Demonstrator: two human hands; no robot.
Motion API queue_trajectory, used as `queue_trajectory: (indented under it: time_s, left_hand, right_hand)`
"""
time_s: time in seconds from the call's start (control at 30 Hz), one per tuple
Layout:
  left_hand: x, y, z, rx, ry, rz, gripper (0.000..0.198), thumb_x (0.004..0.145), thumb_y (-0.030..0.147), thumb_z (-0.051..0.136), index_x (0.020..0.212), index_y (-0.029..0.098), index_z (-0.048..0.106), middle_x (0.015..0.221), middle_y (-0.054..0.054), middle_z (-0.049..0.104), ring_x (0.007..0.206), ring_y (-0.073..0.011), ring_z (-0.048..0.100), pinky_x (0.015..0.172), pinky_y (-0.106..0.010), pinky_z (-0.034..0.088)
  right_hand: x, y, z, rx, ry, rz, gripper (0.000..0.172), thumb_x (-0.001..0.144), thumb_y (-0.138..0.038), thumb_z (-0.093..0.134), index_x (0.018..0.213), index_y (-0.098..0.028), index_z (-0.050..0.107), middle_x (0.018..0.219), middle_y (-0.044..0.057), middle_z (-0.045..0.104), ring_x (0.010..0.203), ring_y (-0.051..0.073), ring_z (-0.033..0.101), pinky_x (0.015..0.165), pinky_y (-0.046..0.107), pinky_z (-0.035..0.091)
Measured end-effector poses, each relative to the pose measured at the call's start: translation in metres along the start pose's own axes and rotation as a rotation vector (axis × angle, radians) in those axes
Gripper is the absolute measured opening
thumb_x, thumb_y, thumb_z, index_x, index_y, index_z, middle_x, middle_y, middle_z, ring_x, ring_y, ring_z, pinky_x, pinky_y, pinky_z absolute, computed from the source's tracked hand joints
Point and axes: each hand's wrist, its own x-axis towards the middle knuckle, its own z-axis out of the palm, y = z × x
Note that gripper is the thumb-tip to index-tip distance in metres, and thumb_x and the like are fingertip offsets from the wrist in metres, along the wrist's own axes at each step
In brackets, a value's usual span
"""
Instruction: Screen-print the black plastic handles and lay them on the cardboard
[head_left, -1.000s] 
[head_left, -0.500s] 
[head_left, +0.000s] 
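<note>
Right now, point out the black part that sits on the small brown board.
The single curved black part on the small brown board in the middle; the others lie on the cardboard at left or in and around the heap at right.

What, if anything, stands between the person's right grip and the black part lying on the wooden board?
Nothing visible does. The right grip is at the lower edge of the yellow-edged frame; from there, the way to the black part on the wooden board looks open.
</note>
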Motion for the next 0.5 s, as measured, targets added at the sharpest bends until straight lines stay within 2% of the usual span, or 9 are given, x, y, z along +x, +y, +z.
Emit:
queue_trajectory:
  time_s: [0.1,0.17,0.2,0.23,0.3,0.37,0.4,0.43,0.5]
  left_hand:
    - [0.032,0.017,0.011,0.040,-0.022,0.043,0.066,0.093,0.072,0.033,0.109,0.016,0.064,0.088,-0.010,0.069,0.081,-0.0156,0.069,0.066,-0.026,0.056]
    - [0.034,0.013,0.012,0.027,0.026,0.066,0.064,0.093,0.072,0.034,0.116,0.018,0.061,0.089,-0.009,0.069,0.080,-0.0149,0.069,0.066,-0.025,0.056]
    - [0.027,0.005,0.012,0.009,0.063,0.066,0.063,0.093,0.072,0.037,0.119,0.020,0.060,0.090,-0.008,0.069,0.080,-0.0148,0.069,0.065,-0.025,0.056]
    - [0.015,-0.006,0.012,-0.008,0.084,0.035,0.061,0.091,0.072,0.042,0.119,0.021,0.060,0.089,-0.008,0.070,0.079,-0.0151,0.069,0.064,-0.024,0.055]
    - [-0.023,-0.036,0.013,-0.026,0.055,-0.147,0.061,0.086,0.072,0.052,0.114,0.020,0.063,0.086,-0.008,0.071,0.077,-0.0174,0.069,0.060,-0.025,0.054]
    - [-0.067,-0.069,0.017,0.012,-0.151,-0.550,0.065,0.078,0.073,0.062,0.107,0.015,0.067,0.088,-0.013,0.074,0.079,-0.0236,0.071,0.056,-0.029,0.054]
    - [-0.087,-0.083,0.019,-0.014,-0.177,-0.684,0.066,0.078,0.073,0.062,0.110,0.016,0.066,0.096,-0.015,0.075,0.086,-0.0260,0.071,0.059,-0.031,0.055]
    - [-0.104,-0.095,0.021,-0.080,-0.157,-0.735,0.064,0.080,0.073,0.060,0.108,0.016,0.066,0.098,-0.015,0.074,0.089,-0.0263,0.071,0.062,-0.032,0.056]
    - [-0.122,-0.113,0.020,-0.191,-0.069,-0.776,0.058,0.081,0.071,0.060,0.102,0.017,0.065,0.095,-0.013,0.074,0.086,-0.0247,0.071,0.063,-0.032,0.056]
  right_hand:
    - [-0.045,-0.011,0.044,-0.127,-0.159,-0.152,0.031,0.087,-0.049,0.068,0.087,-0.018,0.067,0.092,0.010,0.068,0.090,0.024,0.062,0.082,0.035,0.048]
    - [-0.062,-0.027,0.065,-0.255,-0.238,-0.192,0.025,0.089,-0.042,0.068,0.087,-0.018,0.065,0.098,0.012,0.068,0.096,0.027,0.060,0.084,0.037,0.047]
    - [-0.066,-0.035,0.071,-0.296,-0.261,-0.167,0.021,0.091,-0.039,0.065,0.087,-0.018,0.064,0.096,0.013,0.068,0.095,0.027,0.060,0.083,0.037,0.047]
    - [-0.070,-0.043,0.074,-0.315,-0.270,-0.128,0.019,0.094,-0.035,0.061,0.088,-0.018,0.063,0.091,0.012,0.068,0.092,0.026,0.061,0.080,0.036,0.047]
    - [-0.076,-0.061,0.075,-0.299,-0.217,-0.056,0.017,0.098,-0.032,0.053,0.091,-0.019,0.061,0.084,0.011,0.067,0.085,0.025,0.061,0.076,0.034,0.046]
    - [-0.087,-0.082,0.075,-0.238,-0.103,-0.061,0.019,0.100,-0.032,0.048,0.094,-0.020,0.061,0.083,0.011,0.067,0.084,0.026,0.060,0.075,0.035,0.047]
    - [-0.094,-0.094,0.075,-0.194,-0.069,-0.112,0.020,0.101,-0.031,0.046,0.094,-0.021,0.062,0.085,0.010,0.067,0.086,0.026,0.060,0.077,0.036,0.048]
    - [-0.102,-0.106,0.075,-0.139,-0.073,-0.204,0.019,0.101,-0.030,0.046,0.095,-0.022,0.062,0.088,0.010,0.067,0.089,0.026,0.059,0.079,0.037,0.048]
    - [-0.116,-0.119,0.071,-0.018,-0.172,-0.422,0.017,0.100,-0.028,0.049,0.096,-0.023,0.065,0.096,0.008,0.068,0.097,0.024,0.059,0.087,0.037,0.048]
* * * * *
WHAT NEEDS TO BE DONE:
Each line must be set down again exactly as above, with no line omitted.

OUTPUT:
Demonstrator: two human hands; no robot.
Motion API queue_trajectory, used as `queue_trajectory: (indented under it: time_s, left_hand, right_hand)`
"""
time_s: time in seconds from the call's start (control at 30 Hz), one per tuple
Layout:
  left_hand: x, y, z, rx, ry, rz, gripper (0.000..0.198), thumb_x (0.004..0.145), thumb_y (-0.030..0.147), thumb_z (-0.051..0.136), index_x (0.020..0.212), index_y (-0.029..0.098), index_z (-0.048..0.106), middle_x (0.015..0.221), middle_y (-0.054..0.054), middle_z (-0.049..0.104), ring_x (0.007..0.206), ring_y (-0.073..0.011), ring_z (-0.048..0.100), pinky_x (0.015..0.172), pinky_y (-0.106..0.010), pinky_z (-0.034..0.088)
  right_hand: x, y, z, rx, ry, rz, gripper (0.000..0.172), thumb_x (-0.001..0.144), thumb_y (-0.138..0.038), thumb_z (-0.093..0.134), index_x (0.018..0.213), index_y (-0.098..0.028), index_z (-0.050..0.107), middle_x (0.018..0.219), middle_y (-0.044..0.057), middle_z (-0.045..0.104), ring_x (0.010..0.203), ring_y (-0.051..0.073), ring_z (-0.033..0.101), pinky_x (0.015..0.165), pinky_y (-0.046..0.107), pinky_z (-0.035..0.091)
Measured end-effector poses, each relative to the pose measured at the call's start: translation in metres along the start pose's own axes and rotation as a rotation vector (axis × angle, radians) in those axes
Gripper is the absolute measured opening
thumb_x, thumb_y, thumb_z, index_x, index_y, index_z, middle_x, middle_y, middle_z, ring_x, ring_y, ring_z, pinky_x, pinky_y, pinky_z absolute, computed from the source's tracked hand joints
Point and axes: each hand's wrist, its own x-axis towards the middle knuckle, its own z-axis out of the palm, y = z × x
Note that gripper is the thumb-tip to index-tip distance in metres, and thumb_x and the like are fingertip offsets from the wrist in metres, along the wrist's own axes at each step
In brackets, a value's usual span
"""
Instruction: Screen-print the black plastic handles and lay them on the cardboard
[head_left, -1.000s] 
[head_left, -0.500s] 
[head_left, +0.000s] 
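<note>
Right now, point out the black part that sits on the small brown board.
The single curved black part on the small brown board in the middle; the others lie on the cardboard at left or in and around the heap at right.

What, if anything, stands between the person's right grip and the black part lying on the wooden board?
Nothing visible does. The right grip is at the lower edge of the yellow-edged frame; from there, the way to the black part on the wooden board looks open.
</note>
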Motion for the next 0.5 s, as measured, targets added at the sharpest bends until straight lines stay within 2% of the usual span, or 9 are given, x, y, z along +x, +y, +z.
Emit:
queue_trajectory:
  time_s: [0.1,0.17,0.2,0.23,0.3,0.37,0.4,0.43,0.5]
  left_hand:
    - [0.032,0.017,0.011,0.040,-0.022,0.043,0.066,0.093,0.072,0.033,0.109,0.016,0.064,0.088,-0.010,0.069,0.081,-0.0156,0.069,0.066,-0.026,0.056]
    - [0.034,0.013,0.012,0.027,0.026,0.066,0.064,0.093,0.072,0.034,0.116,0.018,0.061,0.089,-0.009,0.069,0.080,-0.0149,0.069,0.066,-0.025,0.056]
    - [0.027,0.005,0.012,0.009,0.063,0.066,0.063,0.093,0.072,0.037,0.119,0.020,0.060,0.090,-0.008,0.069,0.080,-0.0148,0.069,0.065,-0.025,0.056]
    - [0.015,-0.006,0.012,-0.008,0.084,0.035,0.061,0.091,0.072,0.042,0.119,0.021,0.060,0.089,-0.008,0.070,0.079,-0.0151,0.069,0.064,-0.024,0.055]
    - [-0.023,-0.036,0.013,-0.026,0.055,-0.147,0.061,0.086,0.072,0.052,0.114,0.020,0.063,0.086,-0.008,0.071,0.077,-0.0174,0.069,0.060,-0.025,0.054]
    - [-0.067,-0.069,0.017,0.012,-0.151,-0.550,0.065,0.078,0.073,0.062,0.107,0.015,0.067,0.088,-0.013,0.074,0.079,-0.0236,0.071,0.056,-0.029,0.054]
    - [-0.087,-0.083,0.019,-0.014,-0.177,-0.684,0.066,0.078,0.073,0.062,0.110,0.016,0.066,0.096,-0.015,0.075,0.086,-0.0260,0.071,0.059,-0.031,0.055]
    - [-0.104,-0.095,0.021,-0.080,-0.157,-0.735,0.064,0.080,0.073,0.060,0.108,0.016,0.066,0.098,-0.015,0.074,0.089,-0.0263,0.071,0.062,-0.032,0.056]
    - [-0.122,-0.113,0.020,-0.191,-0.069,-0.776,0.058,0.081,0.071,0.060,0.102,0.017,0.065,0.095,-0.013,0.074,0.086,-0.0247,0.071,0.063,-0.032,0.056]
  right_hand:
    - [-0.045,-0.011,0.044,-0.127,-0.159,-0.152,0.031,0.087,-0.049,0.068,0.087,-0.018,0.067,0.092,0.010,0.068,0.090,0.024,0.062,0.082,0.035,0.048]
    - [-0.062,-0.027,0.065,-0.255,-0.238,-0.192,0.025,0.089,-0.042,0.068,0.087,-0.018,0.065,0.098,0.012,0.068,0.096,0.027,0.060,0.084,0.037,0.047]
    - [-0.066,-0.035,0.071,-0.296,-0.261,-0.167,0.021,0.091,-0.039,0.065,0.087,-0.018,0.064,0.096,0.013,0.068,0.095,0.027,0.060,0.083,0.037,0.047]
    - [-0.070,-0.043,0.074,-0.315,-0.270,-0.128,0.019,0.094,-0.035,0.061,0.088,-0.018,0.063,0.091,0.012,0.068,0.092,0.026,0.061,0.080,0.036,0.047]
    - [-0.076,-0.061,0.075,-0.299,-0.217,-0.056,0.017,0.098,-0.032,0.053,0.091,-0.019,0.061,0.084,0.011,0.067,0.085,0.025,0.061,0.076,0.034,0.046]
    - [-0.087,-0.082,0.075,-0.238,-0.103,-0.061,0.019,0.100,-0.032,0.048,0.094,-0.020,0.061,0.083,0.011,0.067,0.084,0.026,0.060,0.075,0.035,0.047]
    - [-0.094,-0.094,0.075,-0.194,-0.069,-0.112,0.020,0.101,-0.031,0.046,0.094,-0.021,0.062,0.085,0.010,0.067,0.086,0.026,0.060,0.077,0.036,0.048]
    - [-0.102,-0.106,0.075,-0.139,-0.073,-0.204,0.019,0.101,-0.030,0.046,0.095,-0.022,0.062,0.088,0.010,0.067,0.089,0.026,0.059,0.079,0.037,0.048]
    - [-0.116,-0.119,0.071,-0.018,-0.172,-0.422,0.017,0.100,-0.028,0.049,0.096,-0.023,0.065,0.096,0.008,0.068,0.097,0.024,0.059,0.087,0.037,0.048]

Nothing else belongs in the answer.